Sift through the material below and return the lines with "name".
+++++
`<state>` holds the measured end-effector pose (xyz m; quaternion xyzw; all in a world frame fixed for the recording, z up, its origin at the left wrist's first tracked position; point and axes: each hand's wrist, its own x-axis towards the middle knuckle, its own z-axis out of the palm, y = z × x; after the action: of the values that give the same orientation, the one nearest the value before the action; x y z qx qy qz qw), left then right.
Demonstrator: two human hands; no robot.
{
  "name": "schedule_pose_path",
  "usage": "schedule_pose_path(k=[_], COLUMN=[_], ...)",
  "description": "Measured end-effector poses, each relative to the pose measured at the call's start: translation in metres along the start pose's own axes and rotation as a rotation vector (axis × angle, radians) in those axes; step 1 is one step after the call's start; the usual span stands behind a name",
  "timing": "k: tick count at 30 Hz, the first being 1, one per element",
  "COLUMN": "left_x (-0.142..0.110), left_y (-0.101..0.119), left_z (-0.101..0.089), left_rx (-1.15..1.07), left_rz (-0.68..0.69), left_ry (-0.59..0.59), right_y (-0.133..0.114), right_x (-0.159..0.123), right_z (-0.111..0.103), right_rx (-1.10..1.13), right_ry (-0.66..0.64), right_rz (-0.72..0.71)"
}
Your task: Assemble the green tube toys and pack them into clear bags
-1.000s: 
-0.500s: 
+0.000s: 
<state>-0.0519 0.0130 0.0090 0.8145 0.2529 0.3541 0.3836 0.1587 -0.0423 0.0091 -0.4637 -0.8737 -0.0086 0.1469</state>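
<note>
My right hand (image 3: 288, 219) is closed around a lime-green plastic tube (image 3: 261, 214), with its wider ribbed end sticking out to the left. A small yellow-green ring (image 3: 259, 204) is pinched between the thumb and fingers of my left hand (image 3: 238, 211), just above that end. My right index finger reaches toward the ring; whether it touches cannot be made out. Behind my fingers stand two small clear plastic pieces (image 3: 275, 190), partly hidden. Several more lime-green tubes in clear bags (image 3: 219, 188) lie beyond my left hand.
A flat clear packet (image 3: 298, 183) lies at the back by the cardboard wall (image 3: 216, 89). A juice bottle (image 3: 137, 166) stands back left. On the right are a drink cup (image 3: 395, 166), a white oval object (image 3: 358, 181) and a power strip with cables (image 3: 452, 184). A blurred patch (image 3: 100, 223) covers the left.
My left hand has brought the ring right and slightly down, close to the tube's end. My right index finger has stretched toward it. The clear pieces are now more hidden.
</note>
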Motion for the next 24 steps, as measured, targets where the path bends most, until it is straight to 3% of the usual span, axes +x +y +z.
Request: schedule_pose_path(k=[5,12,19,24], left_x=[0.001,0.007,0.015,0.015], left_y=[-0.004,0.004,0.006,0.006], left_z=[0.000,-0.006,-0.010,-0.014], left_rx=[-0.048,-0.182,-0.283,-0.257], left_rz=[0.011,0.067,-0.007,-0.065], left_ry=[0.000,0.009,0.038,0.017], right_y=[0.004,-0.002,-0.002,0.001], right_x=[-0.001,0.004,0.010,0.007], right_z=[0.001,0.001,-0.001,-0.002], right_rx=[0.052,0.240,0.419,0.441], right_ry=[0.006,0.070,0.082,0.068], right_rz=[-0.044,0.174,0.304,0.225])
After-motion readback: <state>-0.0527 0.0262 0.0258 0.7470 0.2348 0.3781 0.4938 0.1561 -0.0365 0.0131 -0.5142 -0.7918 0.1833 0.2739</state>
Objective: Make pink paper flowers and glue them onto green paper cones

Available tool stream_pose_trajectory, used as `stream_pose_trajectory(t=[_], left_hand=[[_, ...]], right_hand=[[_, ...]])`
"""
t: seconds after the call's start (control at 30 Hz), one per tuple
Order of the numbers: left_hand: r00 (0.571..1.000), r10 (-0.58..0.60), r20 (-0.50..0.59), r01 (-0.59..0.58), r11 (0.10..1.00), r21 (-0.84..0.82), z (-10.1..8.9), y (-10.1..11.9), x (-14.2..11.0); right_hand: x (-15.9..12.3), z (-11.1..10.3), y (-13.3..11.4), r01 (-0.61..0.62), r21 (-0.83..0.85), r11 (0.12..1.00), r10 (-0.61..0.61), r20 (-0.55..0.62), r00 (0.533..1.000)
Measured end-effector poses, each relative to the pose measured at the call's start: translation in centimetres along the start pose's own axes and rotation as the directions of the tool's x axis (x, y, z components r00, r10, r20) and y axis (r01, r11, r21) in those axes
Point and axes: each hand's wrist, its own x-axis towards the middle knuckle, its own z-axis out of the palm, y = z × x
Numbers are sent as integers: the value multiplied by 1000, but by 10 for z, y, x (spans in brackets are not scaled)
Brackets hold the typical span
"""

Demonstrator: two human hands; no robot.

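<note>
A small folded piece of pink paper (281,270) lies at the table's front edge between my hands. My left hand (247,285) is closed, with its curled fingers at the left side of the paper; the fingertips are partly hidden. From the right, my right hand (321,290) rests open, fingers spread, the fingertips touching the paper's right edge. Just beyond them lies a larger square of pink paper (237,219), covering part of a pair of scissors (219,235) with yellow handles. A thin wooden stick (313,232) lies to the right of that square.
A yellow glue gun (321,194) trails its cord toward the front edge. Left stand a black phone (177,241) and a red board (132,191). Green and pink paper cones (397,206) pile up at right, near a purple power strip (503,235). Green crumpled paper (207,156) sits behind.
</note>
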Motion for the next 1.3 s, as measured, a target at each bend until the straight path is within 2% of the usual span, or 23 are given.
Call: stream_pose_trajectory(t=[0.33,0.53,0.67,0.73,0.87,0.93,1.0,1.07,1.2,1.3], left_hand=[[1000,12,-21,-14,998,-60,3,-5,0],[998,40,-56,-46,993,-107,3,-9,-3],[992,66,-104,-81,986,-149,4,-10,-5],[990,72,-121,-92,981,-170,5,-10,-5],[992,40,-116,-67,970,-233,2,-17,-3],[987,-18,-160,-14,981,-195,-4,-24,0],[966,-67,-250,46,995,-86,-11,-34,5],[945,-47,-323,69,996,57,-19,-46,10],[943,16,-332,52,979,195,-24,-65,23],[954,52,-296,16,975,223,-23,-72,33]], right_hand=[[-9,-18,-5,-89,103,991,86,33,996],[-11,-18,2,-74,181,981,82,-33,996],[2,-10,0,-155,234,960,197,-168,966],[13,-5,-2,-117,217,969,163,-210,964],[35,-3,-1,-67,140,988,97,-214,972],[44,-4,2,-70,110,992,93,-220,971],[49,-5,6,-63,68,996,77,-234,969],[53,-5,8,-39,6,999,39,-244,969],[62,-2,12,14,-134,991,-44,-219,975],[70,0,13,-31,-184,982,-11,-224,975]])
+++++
Output of the task:
  "name": "schedule_pose_path",
  "description": "Measured end-effector poses, each relative to the pose measured at the call's start: translation in metres along the start pose's own axes and rotation as a rotation vector (axis × angle, radians) in those axes; step 1 is one step after the call's start; the usual span stands behind a name",

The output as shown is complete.